[What the task requires] Nothing should be left out: write out the whole listing exactly.

[Given information]
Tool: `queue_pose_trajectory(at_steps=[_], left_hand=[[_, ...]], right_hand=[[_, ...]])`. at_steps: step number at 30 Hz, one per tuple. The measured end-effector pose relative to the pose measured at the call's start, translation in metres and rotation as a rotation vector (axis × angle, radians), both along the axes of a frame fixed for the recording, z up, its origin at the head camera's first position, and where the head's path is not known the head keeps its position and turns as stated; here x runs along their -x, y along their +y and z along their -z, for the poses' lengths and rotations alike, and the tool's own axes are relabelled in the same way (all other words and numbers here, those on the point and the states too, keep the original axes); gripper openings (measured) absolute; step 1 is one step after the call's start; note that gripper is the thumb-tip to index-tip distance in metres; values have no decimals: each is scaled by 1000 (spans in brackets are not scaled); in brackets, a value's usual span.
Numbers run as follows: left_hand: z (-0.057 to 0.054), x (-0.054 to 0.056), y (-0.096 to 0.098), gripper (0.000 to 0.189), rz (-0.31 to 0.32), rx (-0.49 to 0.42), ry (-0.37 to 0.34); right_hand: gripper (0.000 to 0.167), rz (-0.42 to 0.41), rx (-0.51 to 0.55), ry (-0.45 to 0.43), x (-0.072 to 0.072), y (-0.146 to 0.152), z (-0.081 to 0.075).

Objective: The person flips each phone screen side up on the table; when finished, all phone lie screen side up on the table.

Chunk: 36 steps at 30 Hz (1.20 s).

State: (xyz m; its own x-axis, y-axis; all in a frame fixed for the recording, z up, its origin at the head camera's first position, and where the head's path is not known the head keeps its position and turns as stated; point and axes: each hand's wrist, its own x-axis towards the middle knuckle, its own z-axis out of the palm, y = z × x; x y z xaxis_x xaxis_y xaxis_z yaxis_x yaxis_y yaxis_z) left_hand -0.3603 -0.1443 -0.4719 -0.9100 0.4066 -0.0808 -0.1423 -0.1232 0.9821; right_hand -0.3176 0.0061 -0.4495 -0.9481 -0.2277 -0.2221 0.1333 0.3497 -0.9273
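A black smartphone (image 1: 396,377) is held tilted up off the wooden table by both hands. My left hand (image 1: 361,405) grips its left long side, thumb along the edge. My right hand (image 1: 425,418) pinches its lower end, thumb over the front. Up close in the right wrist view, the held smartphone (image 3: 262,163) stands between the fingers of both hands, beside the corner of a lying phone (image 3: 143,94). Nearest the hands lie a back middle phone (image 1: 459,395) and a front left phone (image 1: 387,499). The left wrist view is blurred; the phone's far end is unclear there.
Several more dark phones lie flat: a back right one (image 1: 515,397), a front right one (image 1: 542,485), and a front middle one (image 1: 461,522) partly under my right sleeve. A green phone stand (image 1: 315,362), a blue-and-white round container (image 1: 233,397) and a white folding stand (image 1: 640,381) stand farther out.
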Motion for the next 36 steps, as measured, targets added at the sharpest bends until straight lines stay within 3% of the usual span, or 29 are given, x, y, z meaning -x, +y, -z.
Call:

[Answer to this problem]
Tool: `queue_pose_trajectory(at_steps=[_], left_hand=[[_, ...]], right_hand=[[_, ...]])`. at_steps: step number at 30 Hz, one per tuple. The measured end-effector pose relative to the pose measured at the call's start, translation in metres and rotation as a rotation vector (axis × angle, radians), both along the axes of a frame fixed for the recording, z up, its origin at the head camera's first position, and where the head's path is not known the head keeps its position and turns as stated; here x runs along their -x, y along their +y and z along their -z, for the poses' lengths and rotations alike, and the tool's own axes are relabelled in the same way (all other words and numbers here, those on the point and the states too, keep the original axes); gripper openings (measured) absolute; step 1 is one step after the call's start; note that gripper is the thumb-tip to index-tip distance in metres; values have no decimals: each is scaled by 1000 (spans in brackets are not scaled); in brackets, a value's usual span.
Numbers run as follows: left_hand: z (-0.057 to 0.054), x (-0.054 to 0.056), y (-0.096 to 0.098), gripper (0.000 to 0.189), rz (-0.31 to 0.32), rx (-0.49 to 0.42), ry (-0.37 to 0.34); right_hand: gripper (0.000 to 0.167), rz (-0.42 to 0.41), rx (-0.51 to 0.55), ry (-0.45 to 0.43), x (-0.072 to 0.072), y (-0.146 to 0.152), z (-0.081 to 0.075).

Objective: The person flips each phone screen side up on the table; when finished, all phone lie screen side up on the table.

Chunk: 36 steps at 30 Hz (1.20 s).

State: (xyz m; its own x-axis, y-axis; all in a frame fixed for the recording, z up, its origin at the head camera's first position, and where the head's path is not known the head keeps its position and turns as stated; point and axes: each hand's wrist, its own x-axis towards the middle knuckle, its own z-axis out of the palm, y = z × x; x y z xaxis_x xaxis_y xaxis_z yaxis_x yaxis_y yaxis_z) left_hand -0.3603 -0.1443 -0.4719 -0.9100 0.4066 -0.0808 -0.1423 -0.1232 0.9821; right_hand -0.3176 0.0061 -0.4495 -0.9481 -0.2277 -0.2221 0.1333 0.3497 -0.9273
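A black smartphone (image 1: 396,377) is held tilted up off the wooden table by both hands. My left hand (image 1: 361,405) grips its left long side, thumb along the edge. My right hand (image 1: 425,418) pinches its lower end, thumb over the front. Up close in the right wrist view, the held smartphone (image 3: 262,163) stands between the fingers of both hands, beside the corner of a lying phone (image 3: 143,94). Nearest the hands lie a back middle phone (image 1: 459,395) and a front left phone (image 1: 387,499). The left wrist view is blurred; the phone's far end is unclear there.
Several more dark phones lie flat: a back right one (image 1: 515,397), a front right one (image 1: 542,485), and a front middle one (image 1: 461,522) partly under my right sleeve. A green phone stand (image 1: 315,362), a blue-and-white round container (image 1: 233,397) and a white folding stand (image 1: 640,381) stand farther out.
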Motion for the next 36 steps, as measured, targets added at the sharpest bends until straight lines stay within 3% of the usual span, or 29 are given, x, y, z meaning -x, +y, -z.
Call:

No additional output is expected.